TASK REQUIREMENTS
From the material below, retype exactly the lines that begin at the line with "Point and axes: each" and end after the line with "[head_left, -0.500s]"; pictures stay out of the copy.

=== SOURCE MATERIAL ===

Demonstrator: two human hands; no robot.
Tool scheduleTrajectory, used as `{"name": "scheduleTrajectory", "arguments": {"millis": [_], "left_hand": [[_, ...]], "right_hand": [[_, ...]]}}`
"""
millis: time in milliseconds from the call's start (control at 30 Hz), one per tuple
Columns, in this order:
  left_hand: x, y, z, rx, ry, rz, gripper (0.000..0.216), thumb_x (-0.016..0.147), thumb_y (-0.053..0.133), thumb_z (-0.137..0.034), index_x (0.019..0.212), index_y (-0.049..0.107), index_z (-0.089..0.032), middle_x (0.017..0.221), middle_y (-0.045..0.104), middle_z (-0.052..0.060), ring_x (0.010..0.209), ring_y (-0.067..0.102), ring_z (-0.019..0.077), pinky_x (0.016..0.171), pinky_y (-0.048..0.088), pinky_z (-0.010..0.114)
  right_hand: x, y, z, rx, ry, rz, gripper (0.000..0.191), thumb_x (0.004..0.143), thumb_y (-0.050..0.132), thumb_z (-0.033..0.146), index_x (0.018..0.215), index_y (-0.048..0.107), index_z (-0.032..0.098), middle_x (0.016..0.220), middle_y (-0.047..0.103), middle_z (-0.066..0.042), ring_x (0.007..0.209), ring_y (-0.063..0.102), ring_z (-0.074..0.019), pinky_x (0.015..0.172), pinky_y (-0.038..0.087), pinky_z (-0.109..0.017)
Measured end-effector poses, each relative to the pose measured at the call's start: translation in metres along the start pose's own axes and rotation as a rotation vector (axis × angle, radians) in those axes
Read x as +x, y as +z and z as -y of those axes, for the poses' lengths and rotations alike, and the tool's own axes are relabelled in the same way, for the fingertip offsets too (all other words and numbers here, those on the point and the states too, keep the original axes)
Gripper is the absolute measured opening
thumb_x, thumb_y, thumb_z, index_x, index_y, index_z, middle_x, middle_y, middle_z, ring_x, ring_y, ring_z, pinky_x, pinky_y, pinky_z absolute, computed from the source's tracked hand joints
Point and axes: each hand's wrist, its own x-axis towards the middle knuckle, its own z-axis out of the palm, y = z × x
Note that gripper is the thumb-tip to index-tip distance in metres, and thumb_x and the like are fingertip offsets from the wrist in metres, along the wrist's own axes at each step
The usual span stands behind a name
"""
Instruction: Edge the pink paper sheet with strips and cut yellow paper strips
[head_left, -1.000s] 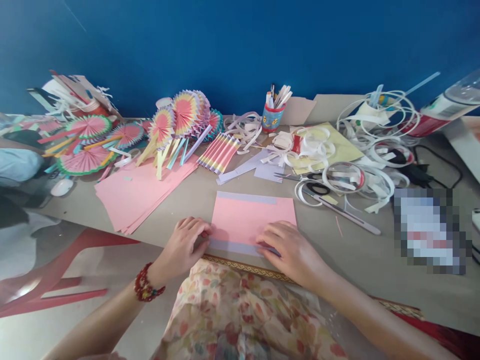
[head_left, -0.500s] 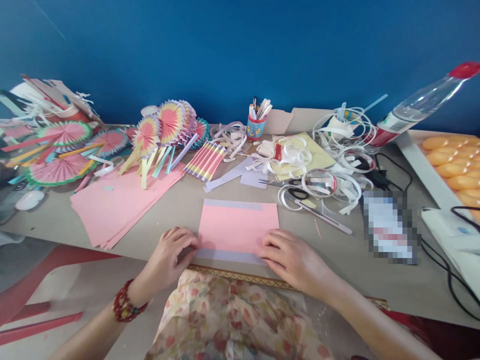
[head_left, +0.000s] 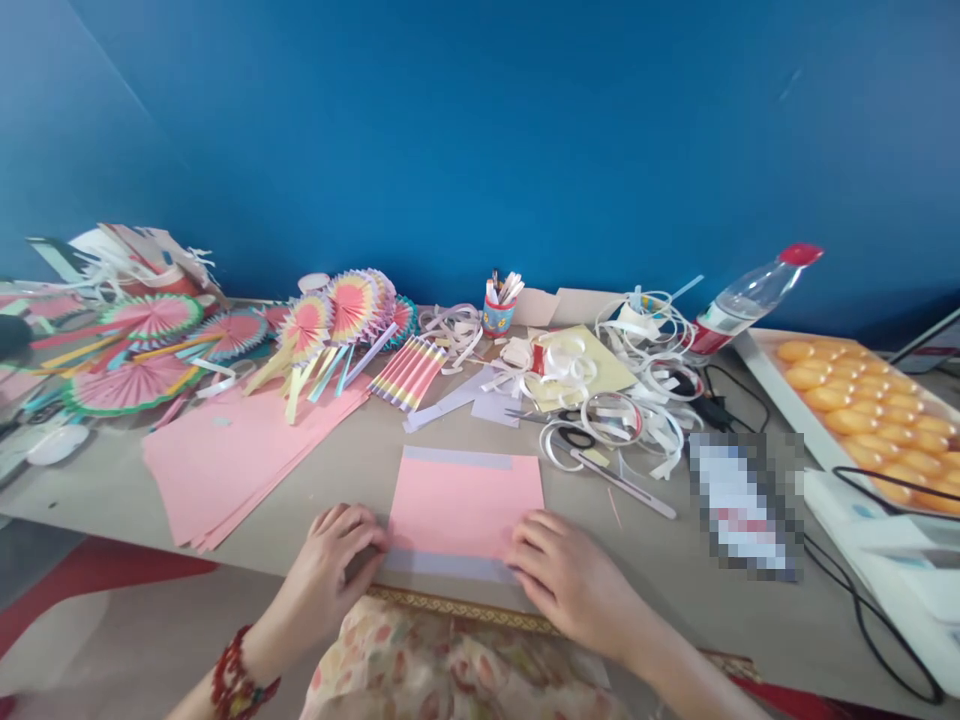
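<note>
A pink sheet of paper [head_left: 465, 505] lies flat at the table's front edge, with a lilac strip along its near side and another along most of its far side. My left hand [head_left: 341, 550] grips the sheet's left edge near the lower corner, thumb and curled fingers close together. On the opposite edge, my right hand [head_left: 559, 575] has its bent fingers pressed onto the paper near the lower right corner, the thumb partly hidden. A utility knife [head_left: 626, 485] and scissors [head_left: 574, 436] lie beyond the sheet to the right.
Pink sheets [head_left: 240, 460] are stacked at left, below folded paper fans [head_left: 352, 305]. A pleated striped paper [head_left: 410, 372] lies behind the work sheet. Curled white strips [head_left: 630, 420], a pen cup [head_left: 498, 315], a tilted bottle [head_left: 754, 295] and black cables [head_left: 862, 610] occupy the back and right.
The view has tilted up, so the table and hands appear lower. Both hands stay at the two sides of the pink sheet, which lies as before.
</note>
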Motion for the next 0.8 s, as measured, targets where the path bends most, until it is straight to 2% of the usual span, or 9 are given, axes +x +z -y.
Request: {"name": "scheduleTrajectory", "arguments": {"millis": [200, 400, 533, 600, 667, 733, 800], "left_hand": [[0.008, -0.004, -0.002, 0.043, 0.005, 0.006, 0.014, 0.088, 0.046, -0.009, 0.087, 0.055, -0.02, 0.096, 0.057, 0.006, 0.091, 0.051, 0.0222, 0.082, 0.042, 0.036], [0.032, -0.01, -0.005, 0.051, 0.071, -0.006, 0.018, 0.086, 0.051, -0.009, 0.096, 0.056, -0.022, 0.108, 0.055, 0.007, 0.103, 0.05, 0.0241, 0.089, 0.042, 0.038], [0.049, -0.011, -0.003, 0.047, 0.118, 0.036, 0.01, 0.086, 0.054, -0.012, 0.09, 0.056, -0.022, 0.098, 0.058, 0.005, 0.096, 0.052, 0.0222, 0.086, 0.043, 0.035], [0.061, -0.014, -0.001, 0.043, 0.138, 0.05, 0.007, 0.088, 0.054, -0.014, 0.086, 0.055, -0.021, 0.091, 0.058, 0.004, 0.09, 0.054, 0.0208, 0.084, 0.043, 0.035], [0.077, -0.017, 0.001, 0.035, 0.173, 0.042, 0.008, 0.089, 0.052, -0.016, 0.085, 0.057, -0.02, 0.088, 0.06, 0.004, 0.086, 0.055, 0.02, 0.084, 0.044, 0.035], [0.099, -0.02, 0.001, 0.043, 0.215, 0.005, 0.012, 0.091, 0.05, -0.016, 0.09, 0.06, -0.021, 0.092, 0.063, 0.005, 0.089, 0.057, 0.02, 0.088, 0.043, 0.037], [0.124, -0.022, 0.0, 0.096, 0.271, -0.039, 0.017, 0.092, 0.05, -0.018, 0.103, 0.062, -0.021, 0.102, 0.065, 0.006, 0.097, 0.057, 0.0212, 0.095, 0.04, 0.04]], "right_hand": [[0.003, 0.005, 0.0, 0.008, 0.03, -0.037, 0.012, 0.088, 0.051, 0.013, 0.093, 0.059, 0.021, 0.099, 0.059, -0.004, 0.095, 0.049, -0.0216, 0.085, 0.042, -0.036], [0.015, 0.01, -0.006, 0.005, 0.036, -0.107, 0.015, 0.082, 0.051, 0.012, 0.09, 0.059, 0.022, 0.099, 0.06, -0.005, 0.094, 0.051, -0.0213, 0.087, 0.043, -0.036], [0.018, 0.009, -0.014, 0.012, -0.004, -0.187, 0.013, 0.081, 0.052, 0.013, 0.086, 0.059, 0.022, 0.092, 0.06, -0.004, 0.092, 0.053, -0.02, 0.096, 0.04, -0.038], [0.02, 0.002, -0.019, 0.026, -0.01, -0.218, 0.013, 0.08, 0.052, 0.011, 0.082, 0.058, 0.022, 0.087, 0.059, -0.002, 0.088, 0.054, -0.0184, 0.096, 0.04, -0.037], [0.025, -0.01, -0.025, 0.011, 0.022, -0.238, 0.013, 0.082, 0.051, 0.011, 0.081, 0.058, 0.022, 0.085, 0.059, -0.003, 0.085, 0.054, -0.0179, 0.087, 0.044, -0.032], [0.037, -0.025, -0.034, -0.065, 0.068, -0.258, 0.014, 0.087, 0.049, 0.013, 0.086, 0.061, 0.021, 0.087, 0.06, -0.004, 0.087, 0.055, -0.0188, 0.079, 0.045, -0.029], [0.059, -0.04, -0.045, -0.194, 0.09, -0.266, 0.016, 0.091, 0.048, 0.015, 0.092, 0.064, 0.02, 0.092, 0.063, -0.006, 0.089, 0.057, -0.0192, 0.08, 0.044, -0.03]]}}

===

TASK RESPONSE
Point and axes: each hand's wrist, its own x-axis towards the middle knuckle, its own z-axis out of the palm, y = z × x
Note that gripper is the thumb-tip to index-tip distance in metres, and thumb_x and the like are fingertip offsets from the wrist in metres, along the wrist's own axes at each step
The usual span stands behind a name
"""
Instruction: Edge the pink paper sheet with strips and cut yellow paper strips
[head_left, -1.000s] 
[head_left, -0.500s] 

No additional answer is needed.